2009 West Java earthquake
- UTC time: 2009-09-02 07:55:01;
- ISC event: 15161670;
- USGS-ANSS: ComCat;
- Local date: 2 September 2009;
- Local time: 14:55:01 WIB;
- Magnitude: 7.0 M_{w};
- Depth: 49 km (30 mi);
- Epicenter: 7°46′55″S 107°17′49″E﻿ / ﻿7.782°S 107.297°E
- Areas affected: Indonesia
- Max. intensity: MMI VII (Very strong)
- Tsunami: 20 cm
- Casualties: 81 dead 1,297 injured 210,000 displaced

= 2009 West Java earthquake =

Earthquake in Indonesia

An earthquake occurred on September 2, 2009, at 14:55:01 local time in West Java, Indonesia. The magnitude 7.0 earthquake killed at least 81 people, injured over 1,297, and displaced over 210,000 (including more than 140,000 in Tasikmalaya regency). The quake was felt in the capital Jakarta, although damage there was minimal, and it was Indonesia's deadliest earthquake since the 2006 Pangandaran earthquake and tsunami.

==Cause==
The earthquake's focus lies close to the major fault plane where the Indo-Australian plate is being subducted beneath the Eurasian plate. However, the focal mechanisms determined for this event shows reverse faulting at a high angle to the trend of the subduction zone and it has been suggested that the cause was deformation within the descending slab. Analysis of GPS data, tsunami run-ups and the effect of stress transfer compared to aftershock distribution supports a west-dipping reverse fault.

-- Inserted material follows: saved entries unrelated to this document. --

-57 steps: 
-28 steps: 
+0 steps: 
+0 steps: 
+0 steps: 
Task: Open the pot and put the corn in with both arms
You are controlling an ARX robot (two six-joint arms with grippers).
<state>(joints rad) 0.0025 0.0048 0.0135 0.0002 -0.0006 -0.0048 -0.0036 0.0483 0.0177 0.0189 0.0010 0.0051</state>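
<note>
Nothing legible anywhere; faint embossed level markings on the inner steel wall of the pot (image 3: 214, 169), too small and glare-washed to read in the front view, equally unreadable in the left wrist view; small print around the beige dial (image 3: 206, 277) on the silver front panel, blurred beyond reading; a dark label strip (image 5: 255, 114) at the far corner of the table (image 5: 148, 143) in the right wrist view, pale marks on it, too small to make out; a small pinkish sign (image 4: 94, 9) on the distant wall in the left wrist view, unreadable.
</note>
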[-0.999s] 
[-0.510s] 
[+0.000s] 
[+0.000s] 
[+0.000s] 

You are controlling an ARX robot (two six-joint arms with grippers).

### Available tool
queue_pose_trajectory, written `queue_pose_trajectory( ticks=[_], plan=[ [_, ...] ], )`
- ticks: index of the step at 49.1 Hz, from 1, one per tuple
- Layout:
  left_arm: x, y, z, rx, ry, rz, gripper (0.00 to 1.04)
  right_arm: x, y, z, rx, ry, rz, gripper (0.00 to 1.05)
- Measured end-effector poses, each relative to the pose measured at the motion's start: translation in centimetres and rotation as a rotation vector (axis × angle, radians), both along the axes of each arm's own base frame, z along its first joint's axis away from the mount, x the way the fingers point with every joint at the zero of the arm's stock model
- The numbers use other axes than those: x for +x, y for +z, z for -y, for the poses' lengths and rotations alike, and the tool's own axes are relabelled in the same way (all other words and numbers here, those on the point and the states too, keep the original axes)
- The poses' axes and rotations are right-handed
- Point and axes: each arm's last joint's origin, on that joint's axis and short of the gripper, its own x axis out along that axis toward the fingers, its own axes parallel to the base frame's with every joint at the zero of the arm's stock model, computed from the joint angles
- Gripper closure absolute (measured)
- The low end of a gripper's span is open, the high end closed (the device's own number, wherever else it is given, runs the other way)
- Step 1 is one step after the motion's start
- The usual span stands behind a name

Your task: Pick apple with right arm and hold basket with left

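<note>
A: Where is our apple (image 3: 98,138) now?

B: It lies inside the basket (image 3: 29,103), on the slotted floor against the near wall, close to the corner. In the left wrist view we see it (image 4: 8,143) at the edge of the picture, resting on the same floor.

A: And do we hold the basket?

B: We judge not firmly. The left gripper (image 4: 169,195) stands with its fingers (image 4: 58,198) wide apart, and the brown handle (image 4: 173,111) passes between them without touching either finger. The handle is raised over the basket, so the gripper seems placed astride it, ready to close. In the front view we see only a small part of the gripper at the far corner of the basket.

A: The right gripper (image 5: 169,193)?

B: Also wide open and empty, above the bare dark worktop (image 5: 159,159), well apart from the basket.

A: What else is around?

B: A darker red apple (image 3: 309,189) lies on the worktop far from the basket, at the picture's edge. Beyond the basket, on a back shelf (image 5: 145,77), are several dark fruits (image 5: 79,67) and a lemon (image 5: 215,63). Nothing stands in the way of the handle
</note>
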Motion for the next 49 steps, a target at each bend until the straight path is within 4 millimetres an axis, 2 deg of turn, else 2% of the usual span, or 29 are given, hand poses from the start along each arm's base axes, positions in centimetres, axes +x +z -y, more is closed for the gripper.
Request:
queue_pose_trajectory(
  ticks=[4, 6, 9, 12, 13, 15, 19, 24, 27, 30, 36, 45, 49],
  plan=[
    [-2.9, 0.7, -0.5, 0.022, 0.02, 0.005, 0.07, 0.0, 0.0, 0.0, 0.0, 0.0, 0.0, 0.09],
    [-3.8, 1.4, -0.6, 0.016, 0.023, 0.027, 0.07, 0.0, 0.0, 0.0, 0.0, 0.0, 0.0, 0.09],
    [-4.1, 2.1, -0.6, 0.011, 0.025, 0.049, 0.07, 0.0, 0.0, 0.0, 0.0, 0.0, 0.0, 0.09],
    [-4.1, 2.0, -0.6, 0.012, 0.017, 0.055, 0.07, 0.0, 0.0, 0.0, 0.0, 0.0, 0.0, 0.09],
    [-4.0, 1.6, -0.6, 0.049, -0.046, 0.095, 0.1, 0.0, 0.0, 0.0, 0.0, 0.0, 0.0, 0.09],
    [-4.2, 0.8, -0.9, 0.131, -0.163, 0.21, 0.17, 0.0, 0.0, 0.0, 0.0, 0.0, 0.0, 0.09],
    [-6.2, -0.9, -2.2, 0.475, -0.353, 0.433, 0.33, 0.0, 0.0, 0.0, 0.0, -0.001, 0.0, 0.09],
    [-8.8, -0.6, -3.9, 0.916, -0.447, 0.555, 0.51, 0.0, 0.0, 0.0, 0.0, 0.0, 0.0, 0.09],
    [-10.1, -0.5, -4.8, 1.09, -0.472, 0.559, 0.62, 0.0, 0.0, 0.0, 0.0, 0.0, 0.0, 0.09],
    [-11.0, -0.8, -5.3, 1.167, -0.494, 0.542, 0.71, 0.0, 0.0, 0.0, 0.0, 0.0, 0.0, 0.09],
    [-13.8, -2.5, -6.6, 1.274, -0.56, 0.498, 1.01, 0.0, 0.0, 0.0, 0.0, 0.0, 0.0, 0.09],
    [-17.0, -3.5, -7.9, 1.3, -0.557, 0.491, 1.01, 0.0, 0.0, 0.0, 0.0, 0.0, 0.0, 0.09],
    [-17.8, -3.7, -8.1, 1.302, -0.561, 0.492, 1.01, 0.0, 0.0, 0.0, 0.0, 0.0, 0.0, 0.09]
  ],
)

Another earthquake in the same subduction zone occurred only 5 days later in the ocean south of Yogyakarta. This newer quake (magnitude 6.2) is considered to be related to the West Java earthquake.

==Damage==
Buildings in Bandung and Tasikmalaya, the town closest to the epicenter, were damaged, and hundreds of people were injured. An estimated 18,300 homes and offices were earlier thought to have been damaged. This figure later rose to 87,000.

The quake was felt in Jakarta, Indonesia's capital; causing evacuation in many office buildings and hotels. Several office buildings along major thoroughfares in Central Jakarta suffered damage.

At least 11 houses were covered by a landslide in Cianjur.

Around 37 inhabitants, including 13 children, of Cikangkareng were affected by a landslide caused by the quake and are thought to have been buried beneath rubble. The area has become a breeding ground for voyeurs who are flocking to the area to take photographs of the destruction and victims.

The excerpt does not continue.